* **INSTRUCTIONS TO FOLLOW**
With pictures left out, extract every line between the start of the records below and the line holding "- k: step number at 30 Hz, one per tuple", inclusive.

* **RECORD EXTRACTS**
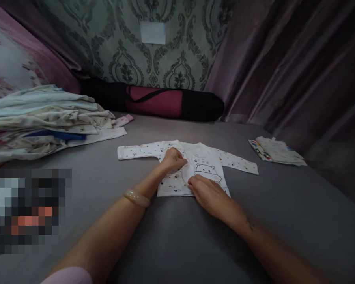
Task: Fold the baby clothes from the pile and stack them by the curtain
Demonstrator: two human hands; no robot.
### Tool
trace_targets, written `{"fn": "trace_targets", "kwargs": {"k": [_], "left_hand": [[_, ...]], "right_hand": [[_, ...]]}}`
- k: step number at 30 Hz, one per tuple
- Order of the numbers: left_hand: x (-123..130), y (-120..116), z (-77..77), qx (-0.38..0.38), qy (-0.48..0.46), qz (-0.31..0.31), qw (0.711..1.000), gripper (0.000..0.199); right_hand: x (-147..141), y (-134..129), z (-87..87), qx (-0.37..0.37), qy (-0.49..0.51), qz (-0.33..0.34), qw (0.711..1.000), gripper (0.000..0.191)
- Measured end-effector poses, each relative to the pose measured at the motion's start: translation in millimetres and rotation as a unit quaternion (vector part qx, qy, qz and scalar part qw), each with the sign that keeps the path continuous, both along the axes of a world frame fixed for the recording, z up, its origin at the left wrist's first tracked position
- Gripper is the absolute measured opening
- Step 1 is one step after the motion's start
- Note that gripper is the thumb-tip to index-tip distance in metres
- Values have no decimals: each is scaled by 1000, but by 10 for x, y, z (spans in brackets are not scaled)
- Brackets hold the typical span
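Observation:
A small white long-sleeved shirt (173, 185) with a printed animal face lies flat on the grey sheet, both sleeves spread out to the sides. My left hand (174, 158), below a forearm bangle (137, 198), is pinched on the front of the shirt near its middle. Lower and to the right, my right hand (205, 191) has its fingers closed on the shirt's front edge beside the animal print. Both hands rest close together over the cloth.
On the left is a large heap of clothes (47, 114). A black and dark pink bag (154, 101) lies along the patterned wall. Folded clothes (276, 150) sit at the right on the grey sheet (284, 205). Curtains hang on both sides. A blurred patch covers the lower left.

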State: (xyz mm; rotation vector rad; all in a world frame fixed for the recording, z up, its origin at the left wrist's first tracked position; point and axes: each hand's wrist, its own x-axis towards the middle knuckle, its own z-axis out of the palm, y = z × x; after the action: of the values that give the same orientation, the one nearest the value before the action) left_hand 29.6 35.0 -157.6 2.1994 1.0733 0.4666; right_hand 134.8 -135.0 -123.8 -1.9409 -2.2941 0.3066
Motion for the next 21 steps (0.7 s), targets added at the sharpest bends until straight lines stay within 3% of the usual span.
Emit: {"fn": "trace_targets", "kwargs": {"k": [3, 6, 10, 12, 15, 21], "left_hand": [[-13, -5, 12, 14, 26, 5, 1000, 14], [-9, -64, 13, 130, 28, 20, 991, 20], [74, -279, -15, 290, 62, -76, 952, 37], [122, -391, -58, 295, 111, -120, 941, 45], [151, -477, -121, 241, 198, -144, 939, 55], [132, -432, -105, 199, 264, -157, 931, 63]], "right_hand": [[-45, 23, 71, -29, -1, -7, 1000, 22], [22, 140, 54, -12, 0, -61, 998, 30], [263, 353, -179, 84, -55, -163, 981, 43], [373, 414, -332, 65, -67, -189, 977, 55], [450, 408, -487, 25, -56, -187, 980, 62], [390, 172, -426, 10, -38, -131, 991, 63]]}}
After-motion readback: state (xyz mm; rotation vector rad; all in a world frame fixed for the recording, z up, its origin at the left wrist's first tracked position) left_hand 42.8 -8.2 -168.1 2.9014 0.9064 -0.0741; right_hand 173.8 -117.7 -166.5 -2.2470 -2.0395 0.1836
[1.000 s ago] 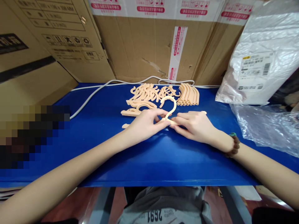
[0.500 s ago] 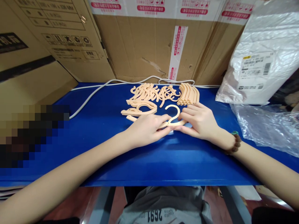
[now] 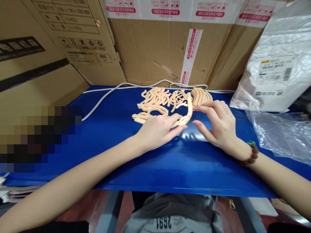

* **ANSWER SECTION**
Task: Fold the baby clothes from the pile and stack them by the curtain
Demonstrator: two human hands; no robot.
### Tool
trace_targets, written `{"fn": "trace_targets", "kwargs": {"k": [_], "left_hand": [[_, ...]], "right_hand": [[_, ...]]}}`
- k: step number at 30 Hz, one per tuple

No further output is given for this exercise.